TASK GOAL -> Find how many lines in this data contain the string "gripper". Respond with only that number.

RAW DATA ->
******
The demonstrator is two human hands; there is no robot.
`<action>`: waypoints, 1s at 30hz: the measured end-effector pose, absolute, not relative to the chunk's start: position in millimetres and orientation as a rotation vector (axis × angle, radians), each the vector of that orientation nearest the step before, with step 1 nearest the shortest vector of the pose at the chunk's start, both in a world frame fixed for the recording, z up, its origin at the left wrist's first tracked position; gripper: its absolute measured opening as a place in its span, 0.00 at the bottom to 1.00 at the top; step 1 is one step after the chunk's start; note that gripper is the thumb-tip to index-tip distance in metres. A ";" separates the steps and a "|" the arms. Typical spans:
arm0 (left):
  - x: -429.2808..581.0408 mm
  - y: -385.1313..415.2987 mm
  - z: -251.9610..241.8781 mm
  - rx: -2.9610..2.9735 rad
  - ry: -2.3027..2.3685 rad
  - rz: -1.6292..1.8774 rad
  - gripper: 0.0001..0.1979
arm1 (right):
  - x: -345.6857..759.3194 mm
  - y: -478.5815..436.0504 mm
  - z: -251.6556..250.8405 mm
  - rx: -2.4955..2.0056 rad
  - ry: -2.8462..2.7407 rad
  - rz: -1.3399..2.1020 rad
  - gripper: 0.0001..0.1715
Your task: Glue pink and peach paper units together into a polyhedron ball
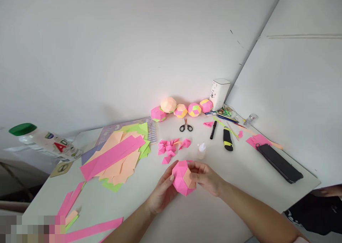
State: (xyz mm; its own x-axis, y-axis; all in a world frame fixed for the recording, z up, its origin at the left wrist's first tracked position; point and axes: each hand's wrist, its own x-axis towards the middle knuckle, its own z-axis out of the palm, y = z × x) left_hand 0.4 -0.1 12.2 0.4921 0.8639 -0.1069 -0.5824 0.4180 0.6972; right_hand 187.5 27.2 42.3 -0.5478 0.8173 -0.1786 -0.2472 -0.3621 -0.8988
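Holding a paper ball [182, 179] between left hand [162, 191] and right hand [205, 177]

The pink ball, with a peach patch toward its 3 o'clock, sits between the two hands. The left hand grasps it from its 8 o'clock, thumb on a pink facet; the right hand pinches it by the patch at 3 o'clock. Being near round, it shows no clear long axis. A squeeze bottle [201, 152] stands upright at the ball's 1 o'clock, nearer the right hand; folded pink pieces [169, 148] lie at its 11 o'clock, nearer the left.

As for containers, how full the squeeze bottle is cannot be told. A green-capped bottle [50, 143] leans between 9 and 10 o'clock. At 1 o'clock stands a white box [219, 95], its inside hidden.
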 end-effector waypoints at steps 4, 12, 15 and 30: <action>-1.6 -0.2 12.1 0.594 0.527 0.931 0.29 | 184.4 25.1 41.8 -0.798 -1.183 1.983 0.20; -1.1 4.0 5.6 0.553 0.430 0.909 0.25 | 188.2 23.5 48.0 -0.709 -1.475 1.928 0.24; -3.5 9.3 4.1 0.415 0.457 0.971 0.24 | 193.5 27.6 42.4 -0.897 -1.615 1.607 0.17; -11.2 23.9 10.8 0.382 0.462 1.195 0.25 | 140.5 93.5 -12.6 -1.257 -2.168 -0.058 0.30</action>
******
RESULT FOR THIS TASK -> 3